Chapter 15

23 1 1
                                    

Back to Becca's point of view

My flight was finally over and I got out of the airport as soon as I could. I called my brother to come pick me up before anything because he I knew he was home since I was home. Also, my older sister was at my house. She wasn't my dads child but he raised her.

I waited t the airport for a long time then I saw a familiar face. "Hey I haven't seen you in a while" Jayden hugged me. "Hi!" "I need to go but I get home next week we can catch up then! See you" he smiled.

Finally Jack got here and I got into the passenger seat. "How's he doing" I asked. "Rebecca, he is in the hospital right now! He just had another stroke! Dads not okay" he rushed out of the airport. "What are you talking about? I thought he was doing better" I choked. "He's been slowly dying but he could pass soon, really really soon" I gasped for air. I felt dizzy and sick but I held up on our thirty minute drive.

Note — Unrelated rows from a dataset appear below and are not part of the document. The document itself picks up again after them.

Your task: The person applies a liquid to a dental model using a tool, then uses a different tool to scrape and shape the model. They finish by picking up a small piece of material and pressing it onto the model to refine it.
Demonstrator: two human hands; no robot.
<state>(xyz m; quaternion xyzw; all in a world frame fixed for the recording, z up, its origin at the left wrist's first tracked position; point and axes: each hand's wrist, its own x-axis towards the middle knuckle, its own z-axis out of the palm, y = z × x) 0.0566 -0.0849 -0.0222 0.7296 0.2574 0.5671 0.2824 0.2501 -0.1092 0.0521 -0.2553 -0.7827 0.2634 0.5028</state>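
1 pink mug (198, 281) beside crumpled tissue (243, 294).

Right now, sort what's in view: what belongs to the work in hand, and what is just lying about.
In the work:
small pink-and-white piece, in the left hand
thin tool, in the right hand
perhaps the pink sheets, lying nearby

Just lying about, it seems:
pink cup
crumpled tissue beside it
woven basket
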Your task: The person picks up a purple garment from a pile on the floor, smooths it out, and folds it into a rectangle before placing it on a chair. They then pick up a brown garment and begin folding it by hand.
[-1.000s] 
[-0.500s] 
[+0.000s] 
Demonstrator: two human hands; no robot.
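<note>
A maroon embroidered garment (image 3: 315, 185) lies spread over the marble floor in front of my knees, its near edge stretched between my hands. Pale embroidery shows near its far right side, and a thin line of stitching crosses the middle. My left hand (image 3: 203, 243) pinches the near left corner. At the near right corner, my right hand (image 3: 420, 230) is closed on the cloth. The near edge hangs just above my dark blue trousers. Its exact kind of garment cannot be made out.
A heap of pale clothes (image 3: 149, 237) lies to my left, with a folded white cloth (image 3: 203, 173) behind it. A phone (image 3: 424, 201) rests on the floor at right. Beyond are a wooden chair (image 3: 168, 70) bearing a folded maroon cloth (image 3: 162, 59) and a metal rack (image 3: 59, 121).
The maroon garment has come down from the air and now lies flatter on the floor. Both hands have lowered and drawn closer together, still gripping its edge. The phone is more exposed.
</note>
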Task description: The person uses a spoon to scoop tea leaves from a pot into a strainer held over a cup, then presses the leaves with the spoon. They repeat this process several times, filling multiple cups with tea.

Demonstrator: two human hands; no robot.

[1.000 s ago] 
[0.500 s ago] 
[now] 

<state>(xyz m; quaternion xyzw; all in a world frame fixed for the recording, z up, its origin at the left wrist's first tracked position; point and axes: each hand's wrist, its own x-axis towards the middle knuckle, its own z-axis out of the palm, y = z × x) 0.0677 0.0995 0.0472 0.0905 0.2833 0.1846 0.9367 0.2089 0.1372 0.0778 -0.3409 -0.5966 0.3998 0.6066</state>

"What room" I rushed. Jack took me up there and nobody was in the waiting room. He led me into the room and doctors and everyone were in there.

"Dad" I screamed. I grabbed his hands. instantly I cried. "Don't go dad you can hold up! C'mon!" "Baby girl, my time has come and I can't hold up any longer. I love you" he very weekly spoke. "I'm never letting go" I shouted. "Please move ma'am. we have to check his heartbeat" a nurse said. "No I'm not moving!" "I'm sorry, take your time" she backed off.

I rested my head on my fathers chest and cried. "Hunny don't get his gown wet" my mom sobbed in the corner. "He doesn't care" I felt like I was dying too. I couldn't breathe and I kept choking. My dad was one part of my life I never wanted to let go of. "We love you! Please stay" I whispered. "I don't have a choice anymore, I love you all and I just want you all to find happiness without me" were his last words.

As soon as the monitor was a straight line, doctors came rushing in and doing CPR and lots of other thing but his heart was stopped. I still held his warm hand and kissed it. "We need you to let go now" another nurse said. "I'm so sorry for letting go" I shivered. I went into the hallway and slid down the wall. I brought my knees to my chest and cried. There was really nothing else to do.

About and hour passed and I still hadn't moved. I couldn't. I was very sad but also so guilty for letting go. I knew eventually I had to but not so soon.

I look to the end of the hall and I saw a all guy, looked like was on a six hour plane ride. He had headphones aroun this neck and as he came closer I saw Matt. I ran up and jumped into his arms. "Baby" he gushed. "My dads gone" I swallowed. "I'm so sorry" he hugged my tighter.

I wanted to go back to the old days where I was young. Alone, free! Being with my family alone. Not worried about being stalked or yelled at for pictures. I wanted to go back just whole life and change everything. I never wished I moved to San Francisco. I regret my whole life. Only thing I didn't regret in all these years of my life was meeting Matthew Espinosa. Since he was here for me in my darkest times, I knew he was the one person that really loves me like I love him. Yeah I wished my life was totally different but I just was grateful because you never know what's coming next. I had to live in the moment and except what happened and that it happened for a reason.

Only thing I couldn't get pass was my dad. Never would I ever get pass that. He was one of the greatest guys alive. Even when he had money, he would still go but a homeless guy dinner. Never did my dad want anything but for everyone around him to be happy. My dad also never did anything for himself. He didn't want a funeral so we won't have one. He just wanted everyone to get together and say goodbye one last time.***

The ending to my week was a lot better then the begging. Matt stayed with me all week. We had a great time. Today was the day a few family members were going to burry him.